-- Exercise instructions --
Although the data below holds other lines too, output only those from the line with "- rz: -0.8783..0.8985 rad" up to and including the line with "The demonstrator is", exactly as they appear.

[Start of section]

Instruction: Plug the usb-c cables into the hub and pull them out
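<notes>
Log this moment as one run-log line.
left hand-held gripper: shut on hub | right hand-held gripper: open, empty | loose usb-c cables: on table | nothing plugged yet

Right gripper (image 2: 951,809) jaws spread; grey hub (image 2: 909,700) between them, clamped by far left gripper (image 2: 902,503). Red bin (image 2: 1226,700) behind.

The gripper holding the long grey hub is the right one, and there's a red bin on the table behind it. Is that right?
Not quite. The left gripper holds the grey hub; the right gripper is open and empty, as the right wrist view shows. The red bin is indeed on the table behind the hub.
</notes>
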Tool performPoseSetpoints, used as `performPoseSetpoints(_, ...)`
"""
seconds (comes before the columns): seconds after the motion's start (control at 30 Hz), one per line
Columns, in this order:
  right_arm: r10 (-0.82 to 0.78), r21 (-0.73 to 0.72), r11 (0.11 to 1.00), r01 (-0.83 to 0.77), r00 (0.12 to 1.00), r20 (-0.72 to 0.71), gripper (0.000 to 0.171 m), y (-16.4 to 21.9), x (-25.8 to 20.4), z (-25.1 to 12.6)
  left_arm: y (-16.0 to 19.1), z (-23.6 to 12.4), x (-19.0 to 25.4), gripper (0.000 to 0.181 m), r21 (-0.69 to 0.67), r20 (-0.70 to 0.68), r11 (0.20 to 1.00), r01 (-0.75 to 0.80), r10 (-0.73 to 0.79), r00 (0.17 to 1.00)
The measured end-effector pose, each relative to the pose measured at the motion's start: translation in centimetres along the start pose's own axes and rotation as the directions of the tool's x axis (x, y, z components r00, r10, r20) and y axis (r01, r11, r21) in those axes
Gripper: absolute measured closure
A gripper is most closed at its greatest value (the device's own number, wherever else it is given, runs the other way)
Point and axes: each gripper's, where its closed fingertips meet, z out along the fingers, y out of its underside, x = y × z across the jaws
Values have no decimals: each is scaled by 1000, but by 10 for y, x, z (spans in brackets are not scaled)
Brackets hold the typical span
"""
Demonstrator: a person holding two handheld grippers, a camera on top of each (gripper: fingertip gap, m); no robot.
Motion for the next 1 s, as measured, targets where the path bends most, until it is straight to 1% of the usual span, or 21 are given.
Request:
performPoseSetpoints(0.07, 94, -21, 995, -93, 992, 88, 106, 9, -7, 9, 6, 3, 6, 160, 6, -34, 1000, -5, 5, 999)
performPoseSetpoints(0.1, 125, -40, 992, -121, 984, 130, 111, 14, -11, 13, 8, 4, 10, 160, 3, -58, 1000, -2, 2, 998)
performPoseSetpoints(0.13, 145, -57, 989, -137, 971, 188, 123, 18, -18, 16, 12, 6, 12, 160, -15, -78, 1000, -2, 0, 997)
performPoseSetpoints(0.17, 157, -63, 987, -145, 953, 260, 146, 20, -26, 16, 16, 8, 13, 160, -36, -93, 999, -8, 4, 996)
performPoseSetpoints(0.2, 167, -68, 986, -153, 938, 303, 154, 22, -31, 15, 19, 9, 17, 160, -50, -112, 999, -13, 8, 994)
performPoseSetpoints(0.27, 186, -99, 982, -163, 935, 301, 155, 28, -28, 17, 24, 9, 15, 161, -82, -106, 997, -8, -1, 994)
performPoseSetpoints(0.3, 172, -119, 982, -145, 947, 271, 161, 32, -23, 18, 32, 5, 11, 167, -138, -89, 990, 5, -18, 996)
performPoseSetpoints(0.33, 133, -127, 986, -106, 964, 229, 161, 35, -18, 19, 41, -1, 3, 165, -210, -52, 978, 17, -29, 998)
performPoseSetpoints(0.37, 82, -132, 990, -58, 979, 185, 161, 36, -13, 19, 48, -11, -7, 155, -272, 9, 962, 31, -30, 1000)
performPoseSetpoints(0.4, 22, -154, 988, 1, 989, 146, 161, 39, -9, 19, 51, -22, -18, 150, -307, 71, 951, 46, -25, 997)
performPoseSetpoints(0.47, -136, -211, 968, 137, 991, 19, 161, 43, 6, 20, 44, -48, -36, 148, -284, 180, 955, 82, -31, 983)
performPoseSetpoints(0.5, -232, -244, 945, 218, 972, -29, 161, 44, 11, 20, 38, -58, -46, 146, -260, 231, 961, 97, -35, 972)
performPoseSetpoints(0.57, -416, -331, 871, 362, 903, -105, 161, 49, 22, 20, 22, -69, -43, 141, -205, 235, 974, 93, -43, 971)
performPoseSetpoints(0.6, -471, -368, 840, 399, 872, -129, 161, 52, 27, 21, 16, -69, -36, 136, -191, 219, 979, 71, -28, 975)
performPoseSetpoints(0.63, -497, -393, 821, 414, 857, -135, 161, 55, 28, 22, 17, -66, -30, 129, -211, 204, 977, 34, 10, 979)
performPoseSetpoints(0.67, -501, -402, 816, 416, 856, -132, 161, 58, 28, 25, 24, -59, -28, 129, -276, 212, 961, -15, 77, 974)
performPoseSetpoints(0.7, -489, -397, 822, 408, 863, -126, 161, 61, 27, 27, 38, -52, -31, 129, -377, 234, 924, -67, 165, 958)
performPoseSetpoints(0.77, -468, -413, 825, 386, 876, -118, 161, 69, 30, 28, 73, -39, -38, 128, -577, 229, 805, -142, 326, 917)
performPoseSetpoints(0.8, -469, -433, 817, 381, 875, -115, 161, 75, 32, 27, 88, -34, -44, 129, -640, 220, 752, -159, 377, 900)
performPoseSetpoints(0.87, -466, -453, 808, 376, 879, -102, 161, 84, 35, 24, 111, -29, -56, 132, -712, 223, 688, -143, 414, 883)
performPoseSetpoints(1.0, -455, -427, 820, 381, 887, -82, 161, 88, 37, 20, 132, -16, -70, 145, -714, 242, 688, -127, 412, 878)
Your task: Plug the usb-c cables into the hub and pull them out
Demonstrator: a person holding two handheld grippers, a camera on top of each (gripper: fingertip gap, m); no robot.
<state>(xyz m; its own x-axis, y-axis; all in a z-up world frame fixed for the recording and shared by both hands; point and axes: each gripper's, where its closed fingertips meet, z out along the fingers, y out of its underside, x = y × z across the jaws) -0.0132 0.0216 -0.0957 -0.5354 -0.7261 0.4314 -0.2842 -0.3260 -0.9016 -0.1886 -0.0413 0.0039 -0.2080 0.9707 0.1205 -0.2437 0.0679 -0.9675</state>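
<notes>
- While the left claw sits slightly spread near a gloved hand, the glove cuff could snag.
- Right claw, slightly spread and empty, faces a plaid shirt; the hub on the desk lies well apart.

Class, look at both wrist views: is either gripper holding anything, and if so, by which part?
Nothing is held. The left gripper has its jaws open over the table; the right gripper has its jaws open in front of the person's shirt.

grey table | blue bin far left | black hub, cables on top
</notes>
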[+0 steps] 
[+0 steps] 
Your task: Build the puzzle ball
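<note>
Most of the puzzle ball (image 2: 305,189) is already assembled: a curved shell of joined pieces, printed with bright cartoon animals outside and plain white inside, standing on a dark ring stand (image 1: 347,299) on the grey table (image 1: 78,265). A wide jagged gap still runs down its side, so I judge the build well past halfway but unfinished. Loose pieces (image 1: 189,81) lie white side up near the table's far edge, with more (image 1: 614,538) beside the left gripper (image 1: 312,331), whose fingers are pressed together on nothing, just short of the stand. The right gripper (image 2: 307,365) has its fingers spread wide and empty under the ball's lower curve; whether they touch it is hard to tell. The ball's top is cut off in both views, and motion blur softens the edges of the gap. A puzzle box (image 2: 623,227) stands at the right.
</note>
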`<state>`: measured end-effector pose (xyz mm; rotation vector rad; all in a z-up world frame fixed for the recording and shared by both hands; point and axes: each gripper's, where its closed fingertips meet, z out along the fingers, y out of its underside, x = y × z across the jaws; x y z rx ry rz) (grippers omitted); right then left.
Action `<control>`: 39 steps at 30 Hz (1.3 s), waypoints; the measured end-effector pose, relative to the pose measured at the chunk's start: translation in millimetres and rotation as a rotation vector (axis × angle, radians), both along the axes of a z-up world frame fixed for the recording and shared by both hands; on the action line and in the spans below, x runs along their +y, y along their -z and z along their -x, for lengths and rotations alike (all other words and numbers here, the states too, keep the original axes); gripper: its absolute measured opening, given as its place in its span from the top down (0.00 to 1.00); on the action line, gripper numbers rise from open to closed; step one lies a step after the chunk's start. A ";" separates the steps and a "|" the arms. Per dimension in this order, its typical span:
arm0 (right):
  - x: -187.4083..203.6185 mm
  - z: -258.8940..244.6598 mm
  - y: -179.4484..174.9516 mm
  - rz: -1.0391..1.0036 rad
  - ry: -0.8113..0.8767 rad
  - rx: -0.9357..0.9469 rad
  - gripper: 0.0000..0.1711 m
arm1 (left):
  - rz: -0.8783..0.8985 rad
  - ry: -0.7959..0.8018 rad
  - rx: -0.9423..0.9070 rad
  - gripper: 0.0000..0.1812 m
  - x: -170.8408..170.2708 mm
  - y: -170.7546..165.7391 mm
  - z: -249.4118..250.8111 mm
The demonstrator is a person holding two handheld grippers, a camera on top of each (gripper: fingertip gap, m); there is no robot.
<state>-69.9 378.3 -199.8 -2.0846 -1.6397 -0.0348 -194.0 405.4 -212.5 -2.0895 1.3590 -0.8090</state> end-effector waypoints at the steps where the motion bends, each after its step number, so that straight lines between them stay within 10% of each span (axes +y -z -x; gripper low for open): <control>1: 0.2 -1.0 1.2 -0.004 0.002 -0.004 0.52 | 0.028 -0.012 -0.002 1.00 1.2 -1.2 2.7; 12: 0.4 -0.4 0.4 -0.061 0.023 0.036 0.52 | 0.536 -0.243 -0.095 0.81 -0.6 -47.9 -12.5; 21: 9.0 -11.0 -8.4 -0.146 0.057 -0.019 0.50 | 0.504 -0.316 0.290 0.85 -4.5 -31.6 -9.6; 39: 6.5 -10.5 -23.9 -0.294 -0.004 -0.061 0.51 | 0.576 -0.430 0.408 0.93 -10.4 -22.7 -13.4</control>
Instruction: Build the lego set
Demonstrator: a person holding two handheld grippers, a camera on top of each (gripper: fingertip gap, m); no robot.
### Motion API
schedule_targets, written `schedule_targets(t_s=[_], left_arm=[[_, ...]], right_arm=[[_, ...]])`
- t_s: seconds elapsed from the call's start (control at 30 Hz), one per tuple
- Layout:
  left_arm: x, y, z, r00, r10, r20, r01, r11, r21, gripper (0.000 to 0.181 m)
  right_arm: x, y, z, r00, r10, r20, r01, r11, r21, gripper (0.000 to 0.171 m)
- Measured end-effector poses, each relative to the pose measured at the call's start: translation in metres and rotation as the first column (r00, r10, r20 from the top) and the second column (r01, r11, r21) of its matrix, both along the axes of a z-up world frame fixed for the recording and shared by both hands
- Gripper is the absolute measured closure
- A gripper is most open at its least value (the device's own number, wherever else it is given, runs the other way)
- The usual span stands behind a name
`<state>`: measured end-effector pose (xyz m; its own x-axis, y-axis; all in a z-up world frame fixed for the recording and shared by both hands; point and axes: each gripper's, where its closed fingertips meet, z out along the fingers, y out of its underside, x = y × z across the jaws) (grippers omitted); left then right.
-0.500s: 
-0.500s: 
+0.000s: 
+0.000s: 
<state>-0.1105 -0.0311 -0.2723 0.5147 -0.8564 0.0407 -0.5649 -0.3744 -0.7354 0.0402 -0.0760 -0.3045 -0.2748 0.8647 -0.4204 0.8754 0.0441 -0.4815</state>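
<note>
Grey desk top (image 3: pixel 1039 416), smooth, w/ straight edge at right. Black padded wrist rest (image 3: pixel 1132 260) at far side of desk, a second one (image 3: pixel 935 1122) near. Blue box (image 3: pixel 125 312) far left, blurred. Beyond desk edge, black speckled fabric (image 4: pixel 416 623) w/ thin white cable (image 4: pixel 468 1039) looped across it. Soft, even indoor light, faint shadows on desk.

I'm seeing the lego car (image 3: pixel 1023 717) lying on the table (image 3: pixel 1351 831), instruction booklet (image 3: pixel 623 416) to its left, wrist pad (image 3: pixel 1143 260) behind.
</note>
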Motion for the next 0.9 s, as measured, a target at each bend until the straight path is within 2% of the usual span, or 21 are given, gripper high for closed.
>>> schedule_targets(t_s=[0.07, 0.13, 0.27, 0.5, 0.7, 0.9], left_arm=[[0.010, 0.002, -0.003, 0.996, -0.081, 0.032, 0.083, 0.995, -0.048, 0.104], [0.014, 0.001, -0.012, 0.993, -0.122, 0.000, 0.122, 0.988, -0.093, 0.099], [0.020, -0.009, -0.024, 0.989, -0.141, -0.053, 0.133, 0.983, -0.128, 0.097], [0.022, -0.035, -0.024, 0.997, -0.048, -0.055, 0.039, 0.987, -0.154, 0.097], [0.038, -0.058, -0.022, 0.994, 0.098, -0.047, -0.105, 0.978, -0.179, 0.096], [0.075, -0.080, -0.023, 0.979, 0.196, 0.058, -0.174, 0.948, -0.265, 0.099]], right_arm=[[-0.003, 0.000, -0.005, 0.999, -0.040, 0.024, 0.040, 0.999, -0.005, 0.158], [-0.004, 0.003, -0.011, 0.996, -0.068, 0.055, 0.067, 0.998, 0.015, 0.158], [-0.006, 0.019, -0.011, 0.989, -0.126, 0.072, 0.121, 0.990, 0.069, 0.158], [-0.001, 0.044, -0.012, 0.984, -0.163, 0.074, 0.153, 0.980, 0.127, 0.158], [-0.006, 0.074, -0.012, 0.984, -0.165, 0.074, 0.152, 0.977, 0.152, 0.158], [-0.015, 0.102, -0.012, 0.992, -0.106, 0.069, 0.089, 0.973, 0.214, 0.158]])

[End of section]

-- Answer to the problem --
  - rz: -0.8783..0.8985 rad
  - ry: -0.7959..0.8018 rad
  - rx: -0.9423..0.9070 rad
  - gripper: 0.0000..0.1812 m
  - x: -170.8408..170.2708 mm
  - y: -170.7546..165.7391 mm
  - z: -249.4118..250.8111 mm
The demonstrator is a person holding two handheld grippers, a camera on top of each (gripper: fingertip gap, m); there is no robot.

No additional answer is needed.